There are two types of this series of arms, those that have the droop (most) and those that will develop it soon. Aging rubber and gravity never let up. Every arm will eventually have this problem.
I've talked to my friend Elliott about this as he had one of these arms for a short time. He sent me a sketch of a rubber piece that he made from hardware parts that he used to fix his. Between Elliott and the internet I found enough info to figure out how this comes apart but I'm not entirely happy with the fix. Since Victor can't supply the rubber dampers I've been thinking about possibly making a mold and casting them out of urethane. I have samples of urethane coming to me from a supplier so I can compare the hardness of the rubber bushing to the urethane samples to find a close matching durometer value.
The mold will be a simple affair, machined out of aluminum. I need to dig out a vacuum pump buried in my garage to see if it works and I found a vacuum chamber on Ebay for 50 bucks.
Once I get the arm I'll pull the stub off and get some critical measurements and work from there. I can even do a temporary fix on the stub until I have a decent result as I have never cast urethane before.Anyway, I'm very excited to be getting this tonearm and at least one member here (chakster) talks very highly of it.

BillWojo




billwojo

Showing 15 responses by billwojo

Thanks for the info on anti skating, I've always done it the old way, set AS = to VTF. when I get this setup I'm going to dial in a little bit and go from there.
BillWojo

Never made the mold up. I’m hoping to get on that project soon as I have 2 Victor tonearms that need one. I will let the forum know if and when they become available.

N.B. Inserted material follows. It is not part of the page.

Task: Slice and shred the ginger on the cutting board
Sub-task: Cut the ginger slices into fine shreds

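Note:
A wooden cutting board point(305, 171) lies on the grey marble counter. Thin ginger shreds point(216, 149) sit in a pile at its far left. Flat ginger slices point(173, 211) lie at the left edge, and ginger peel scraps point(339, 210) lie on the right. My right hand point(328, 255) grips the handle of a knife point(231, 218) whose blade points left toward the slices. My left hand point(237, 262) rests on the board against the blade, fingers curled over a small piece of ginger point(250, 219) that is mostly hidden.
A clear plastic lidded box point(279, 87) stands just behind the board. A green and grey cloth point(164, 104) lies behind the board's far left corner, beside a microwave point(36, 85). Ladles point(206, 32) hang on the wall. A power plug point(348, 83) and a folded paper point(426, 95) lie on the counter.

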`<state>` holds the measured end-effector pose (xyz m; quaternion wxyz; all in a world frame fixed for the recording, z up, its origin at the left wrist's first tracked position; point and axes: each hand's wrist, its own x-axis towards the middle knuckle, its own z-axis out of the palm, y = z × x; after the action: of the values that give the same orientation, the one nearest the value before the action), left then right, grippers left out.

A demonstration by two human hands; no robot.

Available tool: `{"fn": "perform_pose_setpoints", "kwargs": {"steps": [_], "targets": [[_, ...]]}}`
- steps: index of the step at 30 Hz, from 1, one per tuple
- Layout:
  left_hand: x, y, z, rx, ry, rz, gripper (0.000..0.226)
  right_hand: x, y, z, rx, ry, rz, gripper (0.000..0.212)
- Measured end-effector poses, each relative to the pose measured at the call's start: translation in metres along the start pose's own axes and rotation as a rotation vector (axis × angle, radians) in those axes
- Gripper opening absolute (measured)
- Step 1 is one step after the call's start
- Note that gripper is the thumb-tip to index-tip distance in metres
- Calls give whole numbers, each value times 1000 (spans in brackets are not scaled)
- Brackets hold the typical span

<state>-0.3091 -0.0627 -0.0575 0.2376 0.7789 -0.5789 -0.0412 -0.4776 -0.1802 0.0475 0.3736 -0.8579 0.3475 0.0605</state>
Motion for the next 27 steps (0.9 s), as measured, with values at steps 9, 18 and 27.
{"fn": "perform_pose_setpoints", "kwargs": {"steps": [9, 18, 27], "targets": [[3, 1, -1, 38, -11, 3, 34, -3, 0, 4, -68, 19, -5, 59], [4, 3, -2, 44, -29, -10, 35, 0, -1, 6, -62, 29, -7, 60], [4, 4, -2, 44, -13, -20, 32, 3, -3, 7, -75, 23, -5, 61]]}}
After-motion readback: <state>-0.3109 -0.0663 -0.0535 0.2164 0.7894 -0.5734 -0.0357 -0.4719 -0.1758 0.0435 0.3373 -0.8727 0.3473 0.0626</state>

What tonearm is on your turntable. From what Chakster say's, the UA-7045 is suitable for medium and high compliance cartridges and the UA-7082 is suitable for low compliance cartridges. I don't know of any published specifications that gives the recommended compliance values.

 

BillWojo

https://www.diyaudio.com/forums/attachments/analogue-source/619994d1496782254-jvc-ql-7-counterweight...If you look at the picture you will see that the brass bolt does not touch the aluminum ring, the rubber gets pushed into the notches and is trapped by the square head of the bolt. This gives total isolation of the tonearm stub when assembled. That small bit of rubber doesn't need to deteriorate much before the stub and counterweight droops.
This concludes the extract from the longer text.